Take care of yourself this Ramadan

Ramadan always brings a mix of emotions for me – relief, excitement, reflection and anxiety that I won’t be good enough to fulfil the requirements that come with the Muslim holy month.

Ramadan is predominantly known as a time for abstaining from food and drink – yes, that means no water – from sunrise to sunset, every day for a month. But it’s so much more than abstaining from food. It’s a time to detox your body and mind; a time to disconnect from the chaos of the world around us and connect with the divine. It’s a time to consider your actions, and make a conscious effort to walk with a kind and hopeful heart. It’s more than abstaining from food: it’s abstaining from bad-mouthing, anger, hatred, impatience and ill-will. 

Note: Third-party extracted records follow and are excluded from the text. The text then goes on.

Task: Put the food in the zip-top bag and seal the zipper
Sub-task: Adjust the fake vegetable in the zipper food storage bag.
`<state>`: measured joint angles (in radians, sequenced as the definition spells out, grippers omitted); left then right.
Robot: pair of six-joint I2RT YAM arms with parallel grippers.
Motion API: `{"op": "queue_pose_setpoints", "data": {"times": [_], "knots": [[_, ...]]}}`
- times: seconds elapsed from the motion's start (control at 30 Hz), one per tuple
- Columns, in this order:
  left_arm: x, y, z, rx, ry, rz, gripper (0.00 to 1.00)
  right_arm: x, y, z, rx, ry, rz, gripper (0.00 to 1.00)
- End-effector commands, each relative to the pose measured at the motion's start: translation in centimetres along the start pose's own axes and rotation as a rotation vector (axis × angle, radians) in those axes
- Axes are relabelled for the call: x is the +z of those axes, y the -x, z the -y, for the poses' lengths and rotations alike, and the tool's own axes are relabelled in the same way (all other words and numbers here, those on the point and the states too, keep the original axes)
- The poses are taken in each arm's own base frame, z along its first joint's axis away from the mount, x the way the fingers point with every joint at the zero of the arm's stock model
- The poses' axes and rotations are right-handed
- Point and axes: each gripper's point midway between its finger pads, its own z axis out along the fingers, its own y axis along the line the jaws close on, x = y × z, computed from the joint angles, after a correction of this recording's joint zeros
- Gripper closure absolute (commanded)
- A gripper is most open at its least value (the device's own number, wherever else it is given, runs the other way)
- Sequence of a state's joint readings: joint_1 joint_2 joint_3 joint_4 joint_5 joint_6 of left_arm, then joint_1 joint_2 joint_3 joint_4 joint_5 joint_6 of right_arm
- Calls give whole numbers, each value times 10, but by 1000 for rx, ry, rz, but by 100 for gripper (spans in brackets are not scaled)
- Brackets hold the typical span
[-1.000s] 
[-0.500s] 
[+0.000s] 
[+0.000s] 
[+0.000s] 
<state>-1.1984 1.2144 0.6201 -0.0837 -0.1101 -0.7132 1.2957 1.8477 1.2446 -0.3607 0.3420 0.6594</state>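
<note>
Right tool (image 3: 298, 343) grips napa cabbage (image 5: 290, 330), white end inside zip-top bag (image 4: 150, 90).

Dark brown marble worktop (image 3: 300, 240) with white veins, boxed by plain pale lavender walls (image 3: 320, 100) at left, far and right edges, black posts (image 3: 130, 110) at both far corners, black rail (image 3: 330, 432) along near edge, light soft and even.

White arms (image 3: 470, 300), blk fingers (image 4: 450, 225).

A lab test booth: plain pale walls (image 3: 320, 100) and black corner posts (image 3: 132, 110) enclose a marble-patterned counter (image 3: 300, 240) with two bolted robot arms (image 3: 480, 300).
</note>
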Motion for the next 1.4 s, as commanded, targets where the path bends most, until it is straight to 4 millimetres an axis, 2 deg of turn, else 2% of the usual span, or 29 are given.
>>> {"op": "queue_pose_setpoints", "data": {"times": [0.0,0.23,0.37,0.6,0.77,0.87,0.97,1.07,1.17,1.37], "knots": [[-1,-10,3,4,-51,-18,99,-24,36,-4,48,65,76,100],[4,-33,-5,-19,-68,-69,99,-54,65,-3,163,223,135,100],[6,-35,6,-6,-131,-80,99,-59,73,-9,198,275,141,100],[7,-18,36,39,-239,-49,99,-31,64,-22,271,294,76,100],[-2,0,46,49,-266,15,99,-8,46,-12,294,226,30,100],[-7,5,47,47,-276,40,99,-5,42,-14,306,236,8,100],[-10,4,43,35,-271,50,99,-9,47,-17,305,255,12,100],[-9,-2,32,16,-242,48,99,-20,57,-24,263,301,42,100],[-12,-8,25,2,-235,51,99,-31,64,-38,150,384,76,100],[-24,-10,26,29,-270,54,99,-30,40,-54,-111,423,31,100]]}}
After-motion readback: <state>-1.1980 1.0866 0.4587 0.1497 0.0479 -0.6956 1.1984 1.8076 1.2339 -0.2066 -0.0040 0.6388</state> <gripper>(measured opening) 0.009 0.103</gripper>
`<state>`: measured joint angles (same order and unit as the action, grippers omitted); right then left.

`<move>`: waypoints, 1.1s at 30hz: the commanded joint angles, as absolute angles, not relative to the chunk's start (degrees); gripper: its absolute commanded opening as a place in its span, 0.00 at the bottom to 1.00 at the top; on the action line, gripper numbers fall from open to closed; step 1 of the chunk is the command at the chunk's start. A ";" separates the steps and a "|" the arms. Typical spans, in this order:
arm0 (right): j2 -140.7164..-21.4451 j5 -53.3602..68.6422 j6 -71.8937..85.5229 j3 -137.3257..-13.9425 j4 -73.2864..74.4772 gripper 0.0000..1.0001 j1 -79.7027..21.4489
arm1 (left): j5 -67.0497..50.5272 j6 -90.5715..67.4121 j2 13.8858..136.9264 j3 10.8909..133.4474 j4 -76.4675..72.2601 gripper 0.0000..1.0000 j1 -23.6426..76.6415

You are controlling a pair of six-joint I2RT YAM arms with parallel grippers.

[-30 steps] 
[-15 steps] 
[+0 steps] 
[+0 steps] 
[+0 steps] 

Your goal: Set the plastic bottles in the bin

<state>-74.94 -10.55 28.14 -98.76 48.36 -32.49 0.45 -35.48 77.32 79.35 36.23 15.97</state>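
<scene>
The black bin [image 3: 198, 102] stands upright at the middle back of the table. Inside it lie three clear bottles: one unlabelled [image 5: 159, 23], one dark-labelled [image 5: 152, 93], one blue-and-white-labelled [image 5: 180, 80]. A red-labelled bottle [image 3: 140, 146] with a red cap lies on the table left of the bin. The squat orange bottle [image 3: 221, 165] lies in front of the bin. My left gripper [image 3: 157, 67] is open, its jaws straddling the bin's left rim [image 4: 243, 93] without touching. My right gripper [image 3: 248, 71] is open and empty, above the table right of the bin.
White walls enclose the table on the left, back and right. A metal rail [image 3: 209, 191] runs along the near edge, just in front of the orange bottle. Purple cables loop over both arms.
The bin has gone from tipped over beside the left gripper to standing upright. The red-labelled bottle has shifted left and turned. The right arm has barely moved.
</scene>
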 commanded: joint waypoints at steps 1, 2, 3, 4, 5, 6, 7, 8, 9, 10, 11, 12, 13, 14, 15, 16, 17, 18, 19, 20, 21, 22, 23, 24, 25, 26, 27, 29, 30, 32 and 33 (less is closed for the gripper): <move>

This sounds great, right? It really is. I want to be clear as I write to you – there are many benefits of Ramadan, especially reflecting upon the state of the world today. Life can make you feel so helpless sometimes. We are connected on a global level, now more than ever before, and while that can be wonderful, it also means you bear the weight of the world on your shoulders. Scroll through a social media platform like Twitter for five minutes and you’ll see memes, headlines about war, poverty, death and racism and sexism… oh, and more memes. The internet has opened our eyes to every issue the planet has ever had, and our brains are not wired to be exposed to this volume of traumatic events. Is it any wonder you’re feeling drained right now?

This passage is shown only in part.